> PROBLEM TO WORK ON
Go through the records below and report each line with "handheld" in it.

----

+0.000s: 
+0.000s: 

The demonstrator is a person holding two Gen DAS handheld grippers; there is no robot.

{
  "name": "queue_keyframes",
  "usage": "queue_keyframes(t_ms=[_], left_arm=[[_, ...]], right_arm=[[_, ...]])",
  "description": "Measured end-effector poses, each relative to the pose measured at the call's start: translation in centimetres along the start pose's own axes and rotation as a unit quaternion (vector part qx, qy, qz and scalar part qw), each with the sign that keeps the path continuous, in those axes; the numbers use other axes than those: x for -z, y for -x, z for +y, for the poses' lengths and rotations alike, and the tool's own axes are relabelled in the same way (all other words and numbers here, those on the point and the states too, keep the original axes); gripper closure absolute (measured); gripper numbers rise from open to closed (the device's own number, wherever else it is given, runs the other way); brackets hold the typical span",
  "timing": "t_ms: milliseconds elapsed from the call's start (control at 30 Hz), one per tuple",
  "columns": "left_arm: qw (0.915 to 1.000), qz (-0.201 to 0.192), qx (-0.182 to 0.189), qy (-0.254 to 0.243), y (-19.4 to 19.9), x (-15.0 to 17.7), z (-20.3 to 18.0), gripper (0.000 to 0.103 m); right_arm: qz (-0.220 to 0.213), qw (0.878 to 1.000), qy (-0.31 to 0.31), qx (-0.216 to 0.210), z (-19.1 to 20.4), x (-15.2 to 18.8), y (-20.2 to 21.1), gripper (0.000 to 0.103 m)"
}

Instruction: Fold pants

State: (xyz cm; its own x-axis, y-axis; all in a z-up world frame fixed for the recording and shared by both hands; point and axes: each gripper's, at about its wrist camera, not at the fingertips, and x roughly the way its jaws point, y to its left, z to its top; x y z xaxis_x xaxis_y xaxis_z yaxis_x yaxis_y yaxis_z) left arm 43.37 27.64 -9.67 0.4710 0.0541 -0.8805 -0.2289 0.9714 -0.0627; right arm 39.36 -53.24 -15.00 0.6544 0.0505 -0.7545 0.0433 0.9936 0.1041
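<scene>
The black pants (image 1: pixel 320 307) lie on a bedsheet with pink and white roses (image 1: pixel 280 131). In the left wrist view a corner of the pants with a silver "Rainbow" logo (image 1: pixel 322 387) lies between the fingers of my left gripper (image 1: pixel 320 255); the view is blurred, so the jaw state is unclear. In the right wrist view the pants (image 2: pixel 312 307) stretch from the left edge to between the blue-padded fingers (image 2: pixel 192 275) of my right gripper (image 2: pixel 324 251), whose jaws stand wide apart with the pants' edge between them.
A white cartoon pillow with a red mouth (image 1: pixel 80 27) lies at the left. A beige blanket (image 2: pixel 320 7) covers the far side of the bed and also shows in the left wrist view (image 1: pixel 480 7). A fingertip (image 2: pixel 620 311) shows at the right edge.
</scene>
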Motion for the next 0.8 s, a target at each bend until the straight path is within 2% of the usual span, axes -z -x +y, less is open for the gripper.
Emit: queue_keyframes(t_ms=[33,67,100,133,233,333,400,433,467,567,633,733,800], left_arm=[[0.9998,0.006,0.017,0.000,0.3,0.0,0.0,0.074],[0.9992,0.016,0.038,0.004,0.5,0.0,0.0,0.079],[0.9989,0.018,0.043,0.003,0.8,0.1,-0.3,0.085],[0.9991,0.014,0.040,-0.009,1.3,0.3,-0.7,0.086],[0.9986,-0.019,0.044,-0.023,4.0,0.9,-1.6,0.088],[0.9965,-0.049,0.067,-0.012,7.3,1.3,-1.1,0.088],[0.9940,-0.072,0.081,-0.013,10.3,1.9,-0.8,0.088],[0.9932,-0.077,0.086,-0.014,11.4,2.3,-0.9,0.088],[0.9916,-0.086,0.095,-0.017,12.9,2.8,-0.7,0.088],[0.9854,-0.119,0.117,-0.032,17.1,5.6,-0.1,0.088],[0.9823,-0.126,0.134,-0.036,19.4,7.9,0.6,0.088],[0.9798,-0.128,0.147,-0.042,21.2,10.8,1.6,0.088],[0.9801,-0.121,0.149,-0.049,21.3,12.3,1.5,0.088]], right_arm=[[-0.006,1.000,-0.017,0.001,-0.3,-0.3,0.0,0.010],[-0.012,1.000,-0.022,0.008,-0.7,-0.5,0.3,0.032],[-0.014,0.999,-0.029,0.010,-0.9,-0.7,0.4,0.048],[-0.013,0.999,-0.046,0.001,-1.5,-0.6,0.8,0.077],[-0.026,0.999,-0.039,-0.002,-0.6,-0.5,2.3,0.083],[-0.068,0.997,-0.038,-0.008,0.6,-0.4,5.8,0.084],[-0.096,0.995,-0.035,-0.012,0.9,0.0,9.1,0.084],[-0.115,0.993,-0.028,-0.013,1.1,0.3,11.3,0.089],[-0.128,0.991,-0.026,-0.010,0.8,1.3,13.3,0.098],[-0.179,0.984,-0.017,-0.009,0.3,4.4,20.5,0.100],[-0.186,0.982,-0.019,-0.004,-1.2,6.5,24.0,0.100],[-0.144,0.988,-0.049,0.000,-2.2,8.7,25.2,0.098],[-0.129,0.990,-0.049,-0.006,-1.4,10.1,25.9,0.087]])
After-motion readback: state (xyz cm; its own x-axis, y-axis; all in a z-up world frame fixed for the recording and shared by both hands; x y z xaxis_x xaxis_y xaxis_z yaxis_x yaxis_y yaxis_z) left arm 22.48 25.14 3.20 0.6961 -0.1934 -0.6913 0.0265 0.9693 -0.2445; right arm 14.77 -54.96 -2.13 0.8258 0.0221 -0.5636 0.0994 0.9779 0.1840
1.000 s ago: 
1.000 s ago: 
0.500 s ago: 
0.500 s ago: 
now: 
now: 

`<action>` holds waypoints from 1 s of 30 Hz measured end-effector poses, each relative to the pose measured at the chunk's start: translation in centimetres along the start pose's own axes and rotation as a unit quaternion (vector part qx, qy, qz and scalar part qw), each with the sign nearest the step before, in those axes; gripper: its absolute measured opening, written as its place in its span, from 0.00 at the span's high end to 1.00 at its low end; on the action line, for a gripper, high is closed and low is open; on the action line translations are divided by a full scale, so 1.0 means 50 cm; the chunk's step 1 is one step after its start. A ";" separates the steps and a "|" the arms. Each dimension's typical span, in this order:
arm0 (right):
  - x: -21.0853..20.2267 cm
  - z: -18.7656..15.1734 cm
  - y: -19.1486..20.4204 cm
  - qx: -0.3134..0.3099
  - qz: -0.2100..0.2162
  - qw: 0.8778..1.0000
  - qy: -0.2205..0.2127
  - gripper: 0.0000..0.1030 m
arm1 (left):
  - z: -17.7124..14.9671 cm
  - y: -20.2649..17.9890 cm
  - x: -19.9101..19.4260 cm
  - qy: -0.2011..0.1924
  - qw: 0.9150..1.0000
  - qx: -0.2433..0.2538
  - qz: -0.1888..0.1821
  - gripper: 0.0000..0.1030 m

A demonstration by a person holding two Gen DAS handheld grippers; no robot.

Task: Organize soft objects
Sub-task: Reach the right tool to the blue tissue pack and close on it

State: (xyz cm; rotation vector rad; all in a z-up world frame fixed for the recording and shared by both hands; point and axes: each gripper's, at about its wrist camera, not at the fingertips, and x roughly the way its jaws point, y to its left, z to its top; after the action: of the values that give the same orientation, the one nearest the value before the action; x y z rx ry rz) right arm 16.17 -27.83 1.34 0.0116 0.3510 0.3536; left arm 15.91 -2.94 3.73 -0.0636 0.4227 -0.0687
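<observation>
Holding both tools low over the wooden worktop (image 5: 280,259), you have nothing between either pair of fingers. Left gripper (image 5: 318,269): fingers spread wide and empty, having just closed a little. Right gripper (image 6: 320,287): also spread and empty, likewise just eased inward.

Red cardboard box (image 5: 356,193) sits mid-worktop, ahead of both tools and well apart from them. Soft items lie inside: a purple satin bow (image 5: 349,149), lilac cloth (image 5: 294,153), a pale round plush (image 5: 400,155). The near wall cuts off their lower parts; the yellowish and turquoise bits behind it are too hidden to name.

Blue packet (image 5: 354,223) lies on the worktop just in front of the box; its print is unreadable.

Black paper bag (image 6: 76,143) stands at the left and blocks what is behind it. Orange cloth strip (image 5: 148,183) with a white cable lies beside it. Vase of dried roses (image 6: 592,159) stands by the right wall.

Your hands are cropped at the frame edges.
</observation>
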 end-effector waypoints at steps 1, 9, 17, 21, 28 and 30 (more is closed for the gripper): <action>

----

> PROBLEM SOLUTION
The demonstrator is a person holding two Gen DAS handheld grippers; there is no robot.
A demonstration by a person holding two Gen DAS handheld grippers; no robot.

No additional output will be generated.